Nabholz Construction Corp. of Conway, Arkansas, is the primary general contractor on the project. Nabholz is one of the most established construction firms in the South-Central United States, with decades of experience across healthcare, commercial, and institutional projects. Washington Regional Medical Center, a major regional hospital system, is the anchor healthcare partner on the development and will direct the buildout of its 40-acre medical campus expansion within the site.
Jobs, Growth, and the Case for Walkable Fayetteville
At full buildout, Drake Farms is expected to function as a self-contained urban district, reducing residents’ dependence on car travel and supporting a walkable lifestyle uncommon in most mid-size American cities. The development’s emphasis on locally owned businesses, professional services, and neighborhood-serving retail is a deliberate strategy to avoid the homogenized commercial character typical of large-scale suburban developments.

The proximity of a major medical campus expansion adds an important employment dimension to the project. Healthcare is among the fastest-growing employment sectors in Northwest Arkansas, and the Washington Regional expansion is expected to create hundreds of permanent jobs. Combined with the commercial and office components of Drake Farms, the development is anticipated to generate significant economic activity along the Fayetteville corridor throughout its 15-year construction timeline.

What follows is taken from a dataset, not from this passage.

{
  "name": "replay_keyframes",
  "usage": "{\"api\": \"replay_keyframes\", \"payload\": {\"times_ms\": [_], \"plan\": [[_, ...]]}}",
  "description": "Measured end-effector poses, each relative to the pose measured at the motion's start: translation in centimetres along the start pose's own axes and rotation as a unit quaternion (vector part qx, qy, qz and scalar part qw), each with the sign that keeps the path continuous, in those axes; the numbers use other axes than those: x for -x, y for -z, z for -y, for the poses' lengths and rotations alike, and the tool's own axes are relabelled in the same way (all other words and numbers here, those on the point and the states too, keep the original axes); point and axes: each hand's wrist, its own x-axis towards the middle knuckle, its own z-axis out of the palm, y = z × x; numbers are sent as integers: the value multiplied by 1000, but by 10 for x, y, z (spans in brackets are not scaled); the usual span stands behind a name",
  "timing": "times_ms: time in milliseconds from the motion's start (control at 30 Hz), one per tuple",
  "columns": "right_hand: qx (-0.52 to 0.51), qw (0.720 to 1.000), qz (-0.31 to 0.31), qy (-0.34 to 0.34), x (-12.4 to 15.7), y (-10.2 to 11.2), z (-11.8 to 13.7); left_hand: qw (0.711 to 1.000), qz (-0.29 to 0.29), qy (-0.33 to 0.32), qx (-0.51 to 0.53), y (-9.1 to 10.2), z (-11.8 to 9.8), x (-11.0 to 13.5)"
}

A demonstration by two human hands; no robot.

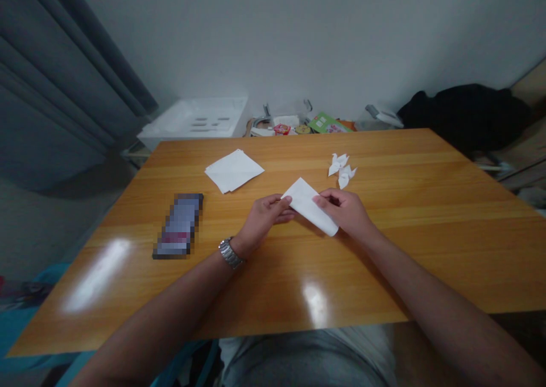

Arkansas Joins the Big Leagues of Master-Planned Development
Drake Farms reflects a broader national shift toward integrated mixed-use neighborhoods that blend housing with healthcare, employment, and community amenity. Northwest Arkansas has emerged as one of the most dynamic growth markets in the United States over the past decade, driven by the region’s corporate ecosystem anchored by Walmart, Tyson Foods, and J.B. Hunt Transport Services. The Fayetteville-Springdale-Rogers metro area has consistently ranked among the fastest-growing mid-sized metros in the country, placing significant pressure on housing supply and infrastructure.

Developments of this scale are increasingly common in high-growth secondary cities such as Austin, Raleigh, and Nashville, where land availability and population inflows have created the conditions for multi-decade master-planned communities. Drake Farms positions Fayetteville in that same conversation — a city with the demographic momentum to support a $1 billion, decade-and-a-half buildout that would have been unthinkable just 20 years ago. The adjacent Junction at Shiloh, which recently secured financing through Mia Rose Holdings, signals that institutional capital is already moving into the corridor. The integration of a regional medical center expansion into a residential-led master plan also mirrors trends seen in projects like Midtown Miami’s Wynwood medical district and Nashville’s 1 Centennial Place, where health campuses anchor mixed-use neighborhoods and drive foot traffic beyond the typical 9-to-5 commercial cycle.